Open an account at photobucket.com its free. Upload your pics there. And follow directions on how to post pics to a forum.


----------



## Timpeti (Apr 24, 2008)

I have not done an inspection latly other than looking into the hive through my observation glas. I'll do that tonight. As far is bearding, it has been not as warm lately (around eighty) but pretty muggy. Also, the bees don't move back inside at night...Here are the 2 pics I took. 

http://s339.photobucket.com/albums/n473/timpeti/?action=view&current=DSCF0949.jpg
http://s339.photobucket.com/albums/n473/timpeti/?action=view&current=DSCF0950.jpg


----------



## Hambone (Mar 17, 2008)

Alot of times they don't go back in. There just more comfortable out than in. There has been alot of discussion about this lately. Here is a link to recent talks. And there are good links inside this topic.

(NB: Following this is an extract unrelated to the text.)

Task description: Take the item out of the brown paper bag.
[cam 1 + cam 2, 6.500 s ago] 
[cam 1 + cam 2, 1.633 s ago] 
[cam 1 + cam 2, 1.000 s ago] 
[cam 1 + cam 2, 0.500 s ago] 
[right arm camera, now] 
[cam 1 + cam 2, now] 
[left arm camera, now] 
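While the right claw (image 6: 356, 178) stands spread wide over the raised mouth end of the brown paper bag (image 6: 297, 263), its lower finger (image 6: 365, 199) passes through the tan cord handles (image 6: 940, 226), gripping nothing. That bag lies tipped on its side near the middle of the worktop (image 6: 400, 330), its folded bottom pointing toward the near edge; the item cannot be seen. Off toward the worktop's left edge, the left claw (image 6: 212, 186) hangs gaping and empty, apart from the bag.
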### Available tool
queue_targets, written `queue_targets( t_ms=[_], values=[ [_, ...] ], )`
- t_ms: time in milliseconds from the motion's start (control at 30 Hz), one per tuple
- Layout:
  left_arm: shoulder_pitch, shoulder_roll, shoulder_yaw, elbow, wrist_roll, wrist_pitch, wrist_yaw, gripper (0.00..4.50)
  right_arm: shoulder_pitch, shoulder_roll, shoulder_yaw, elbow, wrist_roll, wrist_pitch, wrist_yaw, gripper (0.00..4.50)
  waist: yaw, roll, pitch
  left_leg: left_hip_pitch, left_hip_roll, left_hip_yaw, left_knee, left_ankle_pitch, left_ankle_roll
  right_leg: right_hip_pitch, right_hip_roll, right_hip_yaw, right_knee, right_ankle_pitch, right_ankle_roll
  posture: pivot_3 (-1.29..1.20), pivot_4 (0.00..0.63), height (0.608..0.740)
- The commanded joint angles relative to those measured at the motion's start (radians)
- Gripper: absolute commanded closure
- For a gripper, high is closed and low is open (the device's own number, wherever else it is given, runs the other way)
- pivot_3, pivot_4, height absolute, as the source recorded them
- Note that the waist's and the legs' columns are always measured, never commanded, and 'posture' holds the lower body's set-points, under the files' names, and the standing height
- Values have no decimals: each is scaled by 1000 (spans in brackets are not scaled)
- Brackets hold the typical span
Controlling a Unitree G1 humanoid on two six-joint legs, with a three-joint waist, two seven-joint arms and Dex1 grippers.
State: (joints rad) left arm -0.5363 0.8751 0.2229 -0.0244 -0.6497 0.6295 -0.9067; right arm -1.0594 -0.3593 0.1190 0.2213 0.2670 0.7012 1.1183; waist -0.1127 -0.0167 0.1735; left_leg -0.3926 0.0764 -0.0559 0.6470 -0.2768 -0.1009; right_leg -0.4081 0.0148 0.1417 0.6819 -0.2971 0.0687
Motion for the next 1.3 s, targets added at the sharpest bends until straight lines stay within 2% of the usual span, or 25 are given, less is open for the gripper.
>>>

http://www.beesource.com/forums/showthread.php?t=219877&highlight=bearding


----------



## hummingberd (Aug 26, 2006)

I don't keep top bar hives, but I have noticed that my bees are doing the same thing in the Langs. I initially thought it was lack of space, so I gave them another super. Didn't work at first, and I figured out it was because there was no nectar for them, so they weren't drawing out any comb, and not interested in the extra space. 

now the dearth is over here. Goldenrod is blooming like crazy, so they are using the extra space and not hanging out on the front of the hive so much any more.

So...you can feed them sugar syrup if you're in a dearth. propping the top might help, but my colony has a ventilated inner cover and the top propped with rocks and that didn't seem to work for me. 

Good luck


----------



## Timpeti (Apr 24, 2008)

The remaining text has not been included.